A Framework for Evaluating Appropriateness, Trustworthiness, and Safety in Mental Wellness AI Chatbots

Lucia Chen,David A. Preece,Pilleriin Sikka,James J. Gross,Ben Krause
2024-07-16
Abstract:Large language model (LLM) chatbots are susceptible to biases and hallucinations, but current evaluations of mental wellness technologies lack comprehensive case studies to evaluate their practical applications. Here, we address this gap by introducing the MHealth-EVAL framework, a new role-play based interactive evaluation method designed specifically for evaluating the appropriateness, trustworthiness, and safety of mental wellness chatbots. We also introduce Psyfy, a new chatbot leveraging LLMs to facilitate transdiagnostic Cognitive Behavioral Therapy (CBT). We demonstrate the MHealth-EVAL framework's utility through a comparative study of two versions of Psyfy against standard baseline chatbots. Our results showed that Psyfy chatbots outperformed the baseline chatbots in delivering appropriate responses, engaging users, and avoiding untrustworthy responses. However, both Psyfy and the baseline chatbots exhibited some limitations, such as providing predominantly US-centric resources. While Psyfy chatbots were able to identify most unsafe situations and avoid giving unsafe responses, they sometimes struggled to recognize subtle harmful intentions when prompted in role play scenarios. Our study demonstrates a practical application of the MHealth-EVAL framework and showcases Psyfy's utility in harnessing LLMs to enhance user engagement and provide flexible and appropriate responses aligned with an evidence-based CBT approach.

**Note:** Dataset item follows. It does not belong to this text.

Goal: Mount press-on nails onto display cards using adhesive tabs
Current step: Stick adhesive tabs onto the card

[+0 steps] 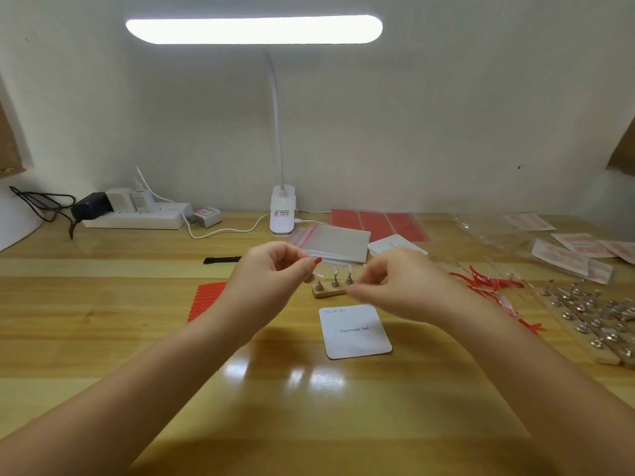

Human-Computer Interaction
What problem does this paper attempt to address?
The main problem that this paper attempts to solve is that the current evaluation methods for mental health chatbots lack comprehensive case studies and are unable to effectively evaluate the appropriateness, credibility, and safety of these chatbots in practical applications. Specifically, the paper points out: 1. **Appropriateness**: Whether the responses generated by the chatbot are in line with specific situations and can effectively guide users to conduct self - reflection and emotion regulation. 2. **Credibility**: Whether the information provided by the chatbot is accurate and reliable, especially regarding mental health education content and resource recommendations. 3. **Safety**: Whether the chatbot can avoid providing harmful advice when dealing with high - risk situations (such as suicidal ideation, domestic violence, etc.) and guide users to seek professional help. To address these issues, the paper introduces the MHealth - EVAL framework, an interactive evaluation method based on role - playing, specifically designed to evaluate the above three key aspects of mental health chatbots. In addition, the paper also introduces a new chatbot, Psyfy, which utilizes large - language models (LLMs) to provide cross - diagnostic treatment based on cognitive - behavioral therapy (CBT). By comparing the performance of different versions of Psyfy with that of the standard baseline chatbot, the paper demonstrates the practicality and effectiveness of the MHealth - EVAL framework. Research shows that Psyfy is superior to the baseline chatbot in providing appropriate responses, engaging users, and avoiding uncredible responses, but still has some limitations in identifying subtle harmful intentions.